### EXERCISE PROMPT
Output the data below exactly, without images.

### TASK MATERIAL

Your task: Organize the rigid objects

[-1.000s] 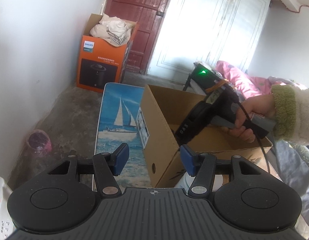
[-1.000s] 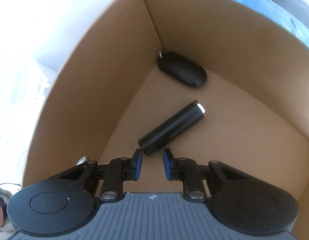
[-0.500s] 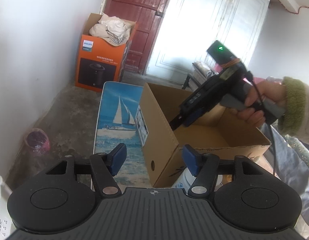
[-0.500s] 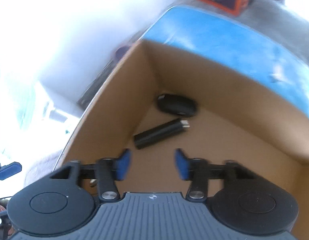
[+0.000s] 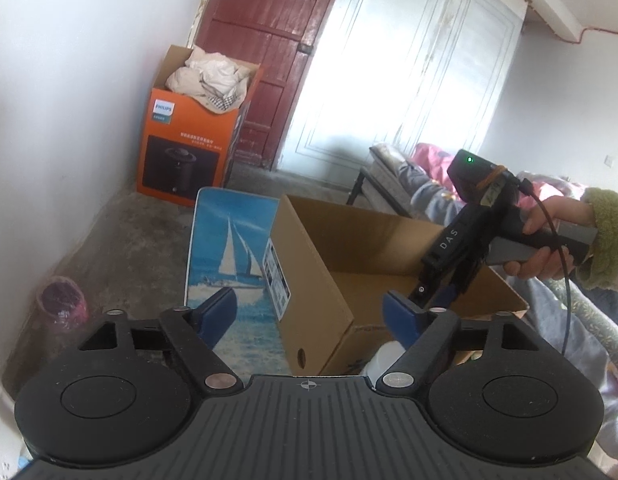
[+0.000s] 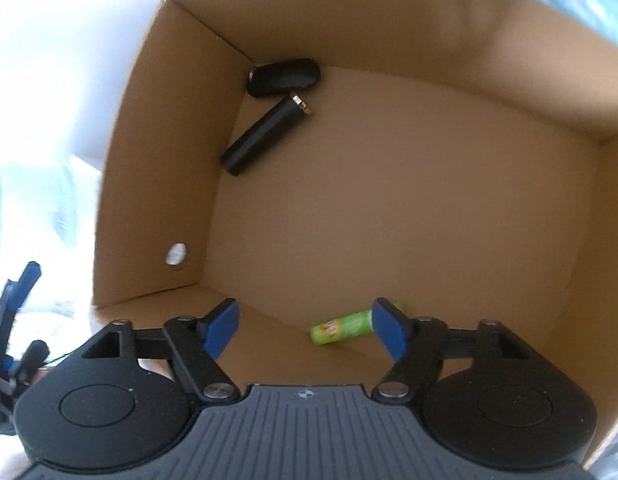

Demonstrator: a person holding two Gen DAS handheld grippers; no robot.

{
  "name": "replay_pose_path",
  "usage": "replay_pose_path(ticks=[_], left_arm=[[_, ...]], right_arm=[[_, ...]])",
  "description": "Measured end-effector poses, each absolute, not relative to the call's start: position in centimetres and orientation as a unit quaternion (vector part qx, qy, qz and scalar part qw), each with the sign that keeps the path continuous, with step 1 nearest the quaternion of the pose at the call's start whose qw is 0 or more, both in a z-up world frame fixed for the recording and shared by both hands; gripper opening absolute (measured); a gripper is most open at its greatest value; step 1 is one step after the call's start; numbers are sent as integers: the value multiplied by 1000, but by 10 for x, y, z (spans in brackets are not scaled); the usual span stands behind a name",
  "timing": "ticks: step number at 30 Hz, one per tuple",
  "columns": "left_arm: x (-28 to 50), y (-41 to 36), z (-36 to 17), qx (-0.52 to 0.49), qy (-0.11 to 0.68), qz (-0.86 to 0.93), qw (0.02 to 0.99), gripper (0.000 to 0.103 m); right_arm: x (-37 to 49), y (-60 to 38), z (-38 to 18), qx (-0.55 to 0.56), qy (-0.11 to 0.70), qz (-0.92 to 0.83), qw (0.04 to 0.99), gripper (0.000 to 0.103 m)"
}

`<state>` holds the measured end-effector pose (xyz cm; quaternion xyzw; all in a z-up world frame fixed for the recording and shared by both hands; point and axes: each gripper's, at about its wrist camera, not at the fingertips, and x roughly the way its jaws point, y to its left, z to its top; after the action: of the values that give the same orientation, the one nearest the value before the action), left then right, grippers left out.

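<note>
An open cardboard box (image 5: pixel 317 280) stands on a table with a sailboat picture. In the right wrist view the box (image 6: pixel 429 180) holds a black cylinder (image 6: pixel 265 136), a black oval case (image 6: pixel 285 77) in the far left corner, and a green tube (image 6: pixel 345 326) at the near wall. My right gripper (image 6: pixel 305 330) is open and empty above the box; it also shows in the left wrist view (image 5: pixel 433 300), held by a hand over the box's right side. My left gripper (image 5: pixel 309 314) is open and empty, in front of the box's near corner.
An orange Philips box (image 5: pixel 189 152) with cloths stands by a red door (image 5: pixel 265 52). A pink bin (image 5: pixel 63 306) sits on the floor at left. A bed with pink bedding (image 5: pixel 433 160) lies at right. A white object (image 5: pixel 383 360) lies beside the box.
My right gripper opened wider and pulled back over the box's near side, so the green tube now shows. My left gripper stayed open and barely moved.
</note>
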<state>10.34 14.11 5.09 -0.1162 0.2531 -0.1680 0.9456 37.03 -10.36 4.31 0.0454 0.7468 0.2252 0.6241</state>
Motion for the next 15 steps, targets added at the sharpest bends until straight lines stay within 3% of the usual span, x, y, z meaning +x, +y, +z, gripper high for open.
replay_pose_path(ticks=[3,10,15], left_arm=[[110,142,51,-117,253,-178,944,93],[132,148,41,-136,281,-170,934,93],[137,153,40,-155,283,-170,931,93]], right_arm=[[358,-111,32,81,758,224,607,81],[356,-119,2,88,802,212,551,90],[369,-106,6,104,797,227,549,90]])
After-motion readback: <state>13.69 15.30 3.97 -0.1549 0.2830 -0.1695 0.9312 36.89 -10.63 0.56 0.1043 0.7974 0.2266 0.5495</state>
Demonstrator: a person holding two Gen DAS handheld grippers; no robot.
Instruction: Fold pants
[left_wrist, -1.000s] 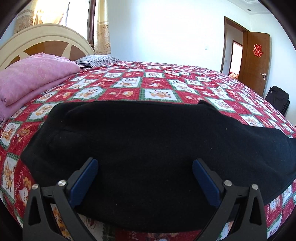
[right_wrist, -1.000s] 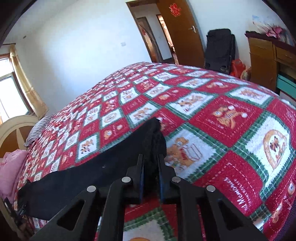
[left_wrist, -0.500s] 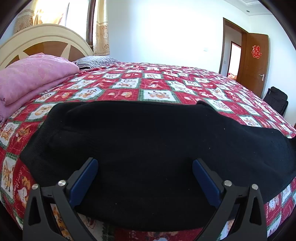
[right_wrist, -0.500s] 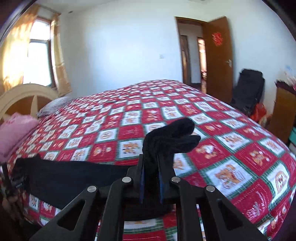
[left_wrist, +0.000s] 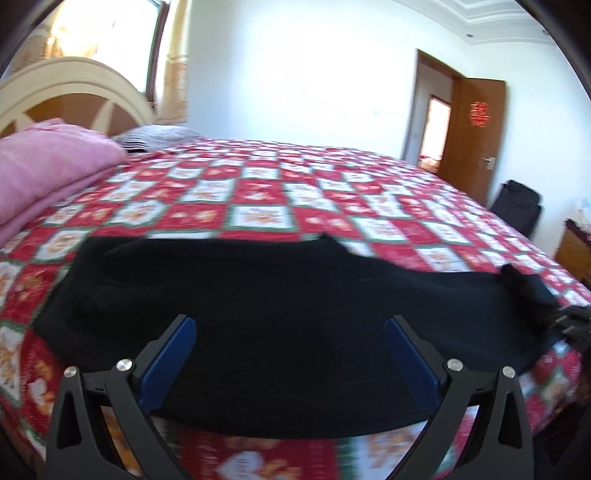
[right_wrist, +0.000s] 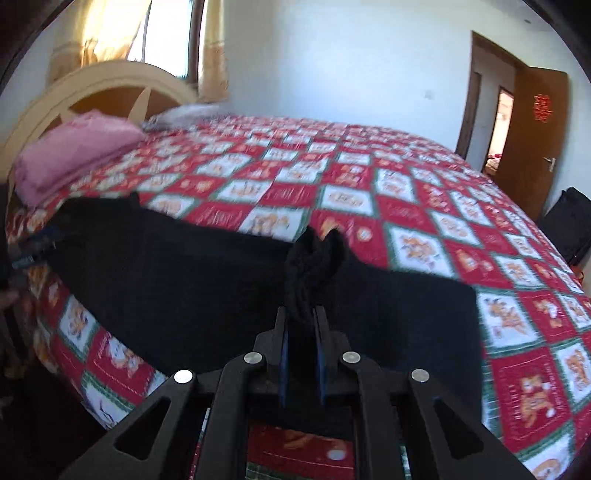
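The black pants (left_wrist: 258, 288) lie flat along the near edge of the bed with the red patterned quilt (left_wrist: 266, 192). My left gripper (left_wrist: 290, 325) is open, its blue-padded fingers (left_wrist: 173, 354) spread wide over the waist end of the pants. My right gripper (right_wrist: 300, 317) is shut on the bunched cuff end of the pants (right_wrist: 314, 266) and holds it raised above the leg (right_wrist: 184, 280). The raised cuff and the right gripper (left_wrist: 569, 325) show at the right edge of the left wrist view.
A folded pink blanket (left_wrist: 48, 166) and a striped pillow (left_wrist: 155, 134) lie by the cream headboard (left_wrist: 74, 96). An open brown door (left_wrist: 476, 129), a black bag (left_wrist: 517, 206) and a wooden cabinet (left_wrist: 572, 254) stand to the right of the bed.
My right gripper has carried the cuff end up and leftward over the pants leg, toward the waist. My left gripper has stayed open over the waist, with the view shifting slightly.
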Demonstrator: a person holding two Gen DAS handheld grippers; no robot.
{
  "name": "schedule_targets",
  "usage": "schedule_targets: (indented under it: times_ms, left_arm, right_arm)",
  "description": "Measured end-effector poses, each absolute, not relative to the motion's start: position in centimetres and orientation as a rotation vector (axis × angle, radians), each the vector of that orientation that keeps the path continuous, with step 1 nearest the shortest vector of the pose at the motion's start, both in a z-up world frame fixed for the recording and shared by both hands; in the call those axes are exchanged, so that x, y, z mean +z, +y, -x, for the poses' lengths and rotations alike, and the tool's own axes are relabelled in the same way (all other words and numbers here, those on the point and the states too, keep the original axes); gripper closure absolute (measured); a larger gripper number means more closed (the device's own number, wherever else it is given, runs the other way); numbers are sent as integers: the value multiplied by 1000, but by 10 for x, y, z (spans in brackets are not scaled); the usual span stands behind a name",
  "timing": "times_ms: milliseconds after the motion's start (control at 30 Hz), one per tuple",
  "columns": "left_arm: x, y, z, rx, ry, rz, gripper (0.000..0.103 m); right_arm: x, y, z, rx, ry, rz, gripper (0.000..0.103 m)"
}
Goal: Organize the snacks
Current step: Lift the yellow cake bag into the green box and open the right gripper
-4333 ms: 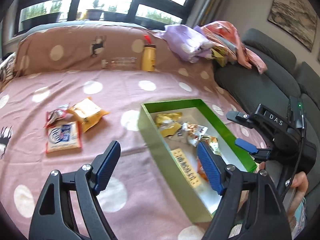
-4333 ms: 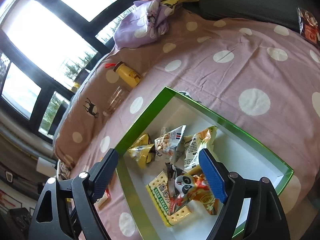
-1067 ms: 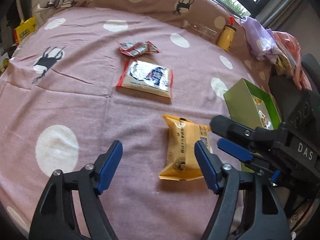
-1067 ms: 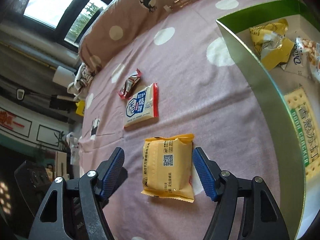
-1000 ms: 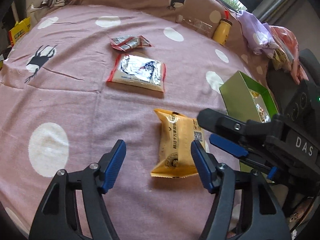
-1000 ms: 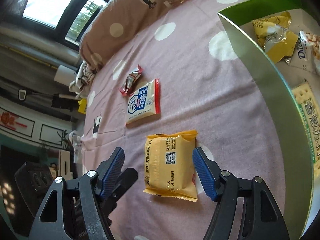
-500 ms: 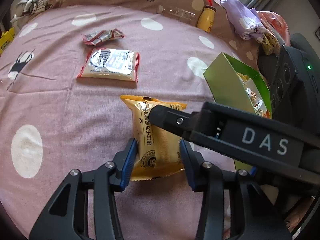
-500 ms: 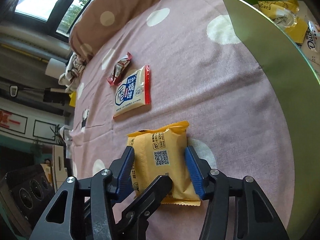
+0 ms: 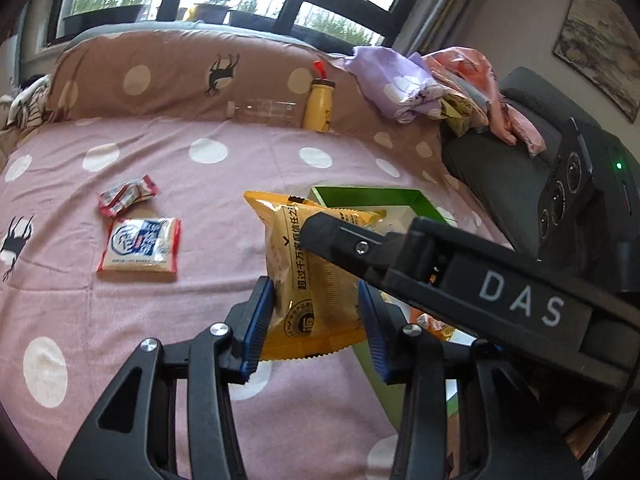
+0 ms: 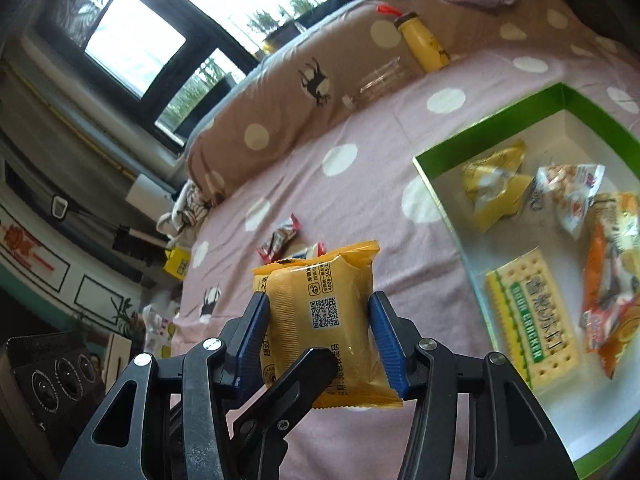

### COMPLETED TASK
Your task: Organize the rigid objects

[-1.000s] 
[-1.000s] 
[-0.500s] 
[-0.500s] 
[+0.000s] 
[+0.000s] 

Demonstrator: a person holding two Gen DAS handheld grippers; no robot.

{
  "name": "replay_pose_path",
  "usage": "replay_pose_path(ticks=[_], left_arm=[[_, ...]], right_arm=[[_, ...]])",
  "description": "Measured end-effector poses, each absolute, not relative to the call's start: position in centimetres and orientation as a unit quaternion (vector part qx, qy, qz and scalar part qw), each with the sign that keeps the path continuous, with step 1 nearest the quaternion of the pose at the call's start whose qw is 0 or more, both in a z-up world frame fixed for the recording and shared by both hands; gripper opening absolute (measured); a gripper is most open at its greatest value; step 1 is one step after the call's start; numbers are sent as integers: the value multiplied by 1000, but by 10 for x, y, z (spans in brackets are not scaled); the usual span stands behind a name",
  "timing": "ticks: step number at 30 Hz, one per tuple",
  "columns": "left_arm: x (-28 to 50), y (-41 to 36), z (-36 to 17), qx (-0.52 to 0.49), qy (-0.11 to 0.68), qz (-0.86 to 0.93), qw (0.02 to 0.99), gripper (0.000 to 0.103 m); right_arm: x (-37 to 49), y (-60 to 38), z (-38 to 18), qx (-0.55 to 0.56), qy (-0.11 to 0.70), qz (-0.92 to 0.83), qw (0.04 to 0.99), gripper (0.000 to 0.103 m)"
}

`<state>` holds the measured end-effector pose (xyz cm; quaternion xyzw; all in a z-up world frame fixed for the recording and shared by both hands; point and axes: each gripper's, at about its wrist camera, not at the fingertips, and x roughly the way its jaws point, y to its left, z to its top; after the action: of the values that give the same orientation, the one nearest the value before the action), left then right, grippers left out.

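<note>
An open cardboard box (image 5: pixel 317 280) stands on a table with a sailboat picture. In the right wrist view the box (image 6: pixel 429 180) holds a black cylinder (image 6: pixel 265 136), a black oval case (image 6: pixel 285 77) in the far left corner, and a green tube (image 6: pixel 345 326) at the near wall. My right gripper (image 6: pixel 305 330) is open and empty above the box; it also shows in the left wrist view (image 5: pixel 433 300), held by a hand over the box's right side. My left gripper (image 5: pixel 309 314) is open and empty, in front of the box's near corner.
An orange Philips box (image 5: pixel 189 152) with cloths stands by a red door (image 5: pixel 265 52). A pink bin (image 5: pixel 63 306) sits on the floor at left. A bed with pink bedding (image 5: pixel 433 160) lies at right. A white object (image 5: pixel 383 360) lies beside the box.
My right gripper opened wider and pulled back over the box's near side, so the green tube now shows. My left gripper stayed open and barely moved.
</note>
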<state>10.34 14.11 5.09 -0.1162 0.2531 -0.1680 0.9456 37.03 -10.36 4.31 0.0454 0.7468 0.2252 0.6241</state>
Motion for the next 15 steps, targets added at the sharpest bends until straight lines stay within 3% of the usual span, x, y, z meaning +x, +y, +z, gripper high for open.
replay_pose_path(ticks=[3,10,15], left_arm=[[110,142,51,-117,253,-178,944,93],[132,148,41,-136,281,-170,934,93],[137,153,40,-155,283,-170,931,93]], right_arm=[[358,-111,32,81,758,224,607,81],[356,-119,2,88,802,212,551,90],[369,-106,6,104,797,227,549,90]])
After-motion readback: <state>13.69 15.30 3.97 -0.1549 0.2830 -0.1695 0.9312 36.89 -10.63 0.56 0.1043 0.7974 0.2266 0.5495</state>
Demonstrator: a person holding two Gen DAS handheld grippers; no robot.
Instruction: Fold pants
[left_wrist, -1.000s] 
[right_wrist, -1.000s] 
[left_wrist, -0.500s] 
[right_wrist, -0.500s] 
[left_wrist, +0.000s] 
[right_wrist, +0.000s] 
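The black pants (left_wrist: 258, 288) lie flat along the near edge of the bed with the red patterned quilt (left_wrist: 266, 192). My left gripper (left_wrist: 290, 325) is open, its blue-padded fingers (left_wrist: 173, 354) spread wide over the waist end of the pants. My right gripper (right_wrist: 300, 317) is shut on the bunched cuff end of the pants (right_wrist: 314, 266) and holds it raised above the leg (right_wrist: 184, 280). The raised cuff and the right gripper (left_wrist: 569, 325) show at the right edge of the left wrist view.
A folded pink blanket (left_wrist: 48, 166) and a striped pillow (left_wrist: 155, 134) lie by the cream headboard (left_wrist: 74, 96). An open brown door (left_wrist: 476, 129), a black bag (left_wrist: 517, 206) and a wooden cabinet (left_wrist: 572, 254) stand to the right of the bed.
My right gripper has carried the cuff end up and leftward over the pants leg, toward the waist. My left gripper has stayed open over the waist, with the view shifting slightly.
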Demonstrator: a person holding two Gen DAS handheld grippers; no robot.
{
  "name": "schedule_targets",
  "usage": "schedule_targets: (indented under it: times_ms, left_arm, right_arm)",
  "description": "Measured end-effector poses, each absolute, not relative to the motion's start: position in centimetres and orientation as a rotation vector (axis × angle, radians), each the vector of that orientation that keeps the path continuous, with step 1 nearest the shortest vector of the pose at the motion's start, both in a z-up world frame fixed for the recording and shared by both hands; in the call those axes are exchanged, so that x, y, z mean +z, +y, -x, for the poses' lengths and rotations alike, and the tool's own axes are relabelled in the same way (all other words and numbers here, those on the point and the states too, keep the original axes); gripper closure absolute (measured); a larger gripper number means more closed (the device's own number, wherever else it is given, runs the other way); numbers are sent as integers: the value multiplied by 1000, but by 10 for x, y, z (spans in brackets are not scaled); the usual span stands behind a name",
  "timing": "times_ms: milliseconds after the motion's start (control at 30 Hz), one per tuple",
  "columns": "left_arm: x, y, z, rx, ry, rz, gripper (0.000..0.103 m); right_arm: x, y, z, rx, ry, rz, gripper (0.000..0.103 m)"
}
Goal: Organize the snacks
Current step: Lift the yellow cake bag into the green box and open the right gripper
-4333 ms: 
-4333 ms: 
-1067 ms: 
-1067 ms: 
-1000 ms: 
-1000 ms: 
-500 ms: 
-500 ms: 
+0 ms: 
+0 ms: 

For this exercise, nothing more is required.